Hikers and trail riders value the peace and quiet of the Irish Wilderness in southern Missouri. In the 1970s, native Ozarkers and environmentalists clashed over the creation of a no-timbering zone within the Mark Twain National Forest. The battle for The Irish, as preservationists called it, was won when Congress approved a 16,500 acre tract in 1984.
One hundred twenty-five years earlier there was a deadlier conflict between locals and outsiders. During the Civil War, Union troops and rebel bushwhackers virtually depopulated the hills. Mixed in with southern highland pioneers were hundreds of recently arrived, impoverished Irish men and women led by a young Irish priest, Father John Joseph Hogan. After the war, many highlanders drifted back. The Irish colony vanished. As written accounts were few, legends grew in the country forever called The Irish Wilderness.
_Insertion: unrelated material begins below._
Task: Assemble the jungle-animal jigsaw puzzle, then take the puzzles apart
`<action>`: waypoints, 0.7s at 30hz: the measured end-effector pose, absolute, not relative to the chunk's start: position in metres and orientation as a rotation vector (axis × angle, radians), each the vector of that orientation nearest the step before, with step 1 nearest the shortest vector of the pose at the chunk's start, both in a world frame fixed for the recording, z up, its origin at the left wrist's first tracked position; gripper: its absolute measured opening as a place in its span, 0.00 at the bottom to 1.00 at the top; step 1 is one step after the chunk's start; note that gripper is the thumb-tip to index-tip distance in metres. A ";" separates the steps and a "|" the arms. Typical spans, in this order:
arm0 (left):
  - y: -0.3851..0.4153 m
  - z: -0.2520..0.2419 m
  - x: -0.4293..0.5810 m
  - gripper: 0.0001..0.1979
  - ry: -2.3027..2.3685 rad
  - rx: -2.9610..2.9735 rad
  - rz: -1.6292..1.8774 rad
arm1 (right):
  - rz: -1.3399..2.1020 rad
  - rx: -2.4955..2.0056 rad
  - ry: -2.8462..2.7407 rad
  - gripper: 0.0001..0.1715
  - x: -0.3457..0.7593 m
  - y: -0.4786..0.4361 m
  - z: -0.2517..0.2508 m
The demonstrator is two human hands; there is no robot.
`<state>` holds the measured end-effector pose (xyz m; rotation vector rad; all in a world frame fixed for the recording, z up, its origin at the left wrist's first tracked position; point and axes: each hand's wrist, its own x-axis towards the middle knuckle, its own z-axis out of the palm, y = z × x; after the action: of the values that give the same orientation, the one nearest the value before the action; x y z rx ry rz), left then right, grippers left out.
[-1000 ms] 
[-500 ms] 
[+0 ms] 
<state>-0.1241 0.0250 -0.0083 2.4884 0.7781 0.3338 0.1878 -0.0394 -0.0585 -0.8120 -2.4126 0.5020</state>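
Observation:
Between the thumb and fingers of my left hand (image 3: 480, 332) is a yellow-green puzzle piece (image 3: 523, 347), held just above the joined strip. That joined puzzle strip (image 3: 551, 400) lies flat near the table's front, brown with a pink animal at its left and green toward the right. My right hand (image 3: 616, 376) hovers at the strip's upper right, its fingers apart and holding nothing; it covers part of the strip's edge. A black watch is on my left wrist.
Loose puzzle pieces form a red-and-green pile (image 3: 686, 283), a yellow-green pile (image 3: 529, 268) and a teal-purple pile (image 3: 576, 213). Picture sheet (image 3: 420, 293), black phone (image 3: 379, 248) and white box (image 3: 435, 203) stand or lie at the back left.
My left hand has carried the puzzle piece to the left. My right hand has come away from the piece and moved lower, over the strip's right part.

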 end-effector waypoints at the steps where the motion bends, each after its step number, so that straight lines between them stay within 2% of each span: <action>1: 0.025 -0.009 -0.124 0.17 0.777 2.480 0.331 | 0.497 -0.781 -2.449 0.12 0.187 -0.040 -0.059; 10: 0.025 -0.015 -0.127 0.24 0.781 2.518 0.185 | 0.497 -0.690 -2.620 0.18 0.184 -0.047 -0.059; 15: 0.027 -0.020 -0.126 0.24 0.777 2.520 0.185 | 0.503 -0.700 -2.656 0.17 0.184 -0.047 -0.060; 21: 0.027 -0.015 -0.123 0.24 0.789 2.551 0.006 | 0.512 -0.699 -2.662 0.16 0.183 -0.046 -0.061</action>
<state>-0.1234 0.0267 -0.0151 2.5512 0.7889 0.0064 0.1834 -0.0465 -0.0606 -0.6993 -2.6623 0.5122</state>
Leland and Crystal Payton's new book Mystery of the Irish Wilderness not only sheds new light on these events, it examines a scenic country that has captured the imagination of locals, sportsmen and conservationists ever since. When the Eleven Point became a National Scenic River, Leland was hired by the U.S. Forest Service to photograph the region. Back then I dismissed a lot of this tale as myth, he reflects. I now know the story is real.
Many themes come together in this story, explains Crystal: Immigration, war, and the challenges of being Catholic in a fundamentally Protestant culture. Going from Ireland in economic collapse to the wilds of the Missouri Ozark frontier required extraordinary courage and faith.
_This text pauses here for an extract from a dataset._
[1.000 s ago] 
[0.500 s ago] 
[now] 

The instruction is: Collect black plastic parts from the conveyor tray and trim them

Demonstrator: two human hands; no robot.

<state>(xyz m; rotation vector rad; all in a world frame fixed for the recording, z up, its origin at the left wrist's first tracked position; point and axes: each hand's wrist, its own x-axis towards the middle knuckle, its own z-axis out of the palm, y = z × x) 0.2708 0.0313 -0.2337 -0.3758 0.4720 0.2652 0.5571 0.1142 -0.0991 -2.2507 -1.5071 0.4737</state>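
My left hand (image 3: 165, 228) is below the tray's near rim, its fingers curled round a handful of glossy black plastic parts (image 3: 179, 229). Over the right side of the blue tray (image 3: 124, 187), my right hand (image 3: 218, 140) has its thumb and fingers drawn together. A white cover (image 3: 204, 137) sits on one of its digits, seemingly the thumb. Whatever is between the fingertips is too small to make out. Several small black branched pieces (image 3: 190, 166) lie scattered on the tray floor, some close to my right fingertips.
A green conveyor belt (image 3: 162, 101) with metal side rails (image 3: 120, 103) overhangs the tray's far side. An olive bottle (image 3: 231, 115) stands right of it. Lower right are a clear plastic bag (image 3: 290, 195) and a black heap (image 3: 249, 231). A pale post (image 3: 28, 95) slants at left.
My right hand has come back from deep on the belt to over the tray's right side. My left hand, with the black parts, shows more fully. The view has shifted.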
Three decades after the settlement disappeared, J. J. Hogan, then Bishop of Kansas City, included an intriguing account of the founding of the Irish colony in his book, On the Mission in Missouri. Prevented by the Civil War from traveling to his Ozarks mission, Hogan never learned details of the fate of his brave settlement in the wilderness. As well as filling in details of its origin, the Payton's new book reveals information on the colony's demise that would have shocked him.
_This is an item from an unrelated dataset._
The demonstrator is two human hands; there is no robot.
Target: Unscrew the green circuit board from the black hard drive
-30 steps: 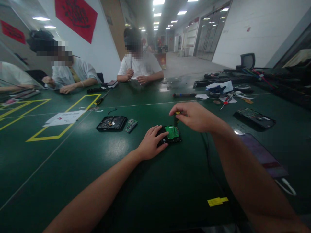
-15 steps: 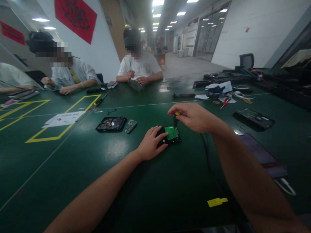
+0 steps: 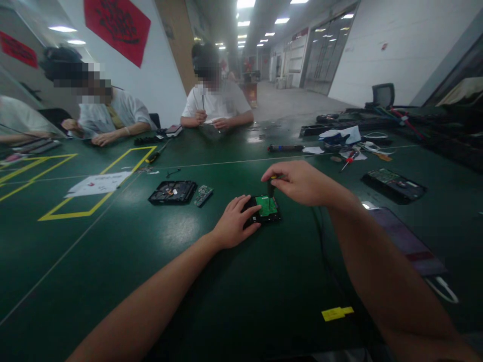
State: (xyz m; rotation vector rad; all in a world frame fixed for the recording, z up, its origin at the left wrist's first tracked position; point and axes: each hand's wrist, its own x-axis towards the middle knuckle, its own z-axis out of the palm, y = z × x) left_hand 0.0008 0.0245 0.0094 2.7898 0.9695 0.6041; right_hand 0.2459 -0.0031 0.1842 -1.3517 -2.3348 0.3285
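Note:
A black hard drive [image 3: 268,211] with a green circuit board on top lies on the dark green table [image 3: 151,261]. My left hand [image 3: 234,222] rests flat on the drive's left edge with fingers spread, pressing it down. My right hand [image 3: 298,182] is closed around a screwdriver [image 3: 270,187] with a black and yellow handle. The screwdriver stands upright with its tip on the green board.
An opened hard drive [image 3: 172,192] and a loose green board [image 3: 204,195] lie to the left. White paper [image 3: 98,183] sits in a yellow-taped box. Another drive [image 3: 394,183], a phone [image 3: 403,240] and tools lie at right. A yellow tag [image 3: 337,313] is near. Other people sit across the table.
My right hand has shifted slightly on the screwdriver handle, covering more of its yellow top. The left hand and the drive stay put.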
In addition to researching published sources, the Paytons discovered rare unpublished documents relating to the venture. In the archives of the St. Louis Archdiocese is a small notebook Hogan kept that shed some light on the colony's financing. Old maps, local histories, gravestone inscriptions and government land records contributed more tantalizing clues to the still cryptic saga of the Irish Wilderness.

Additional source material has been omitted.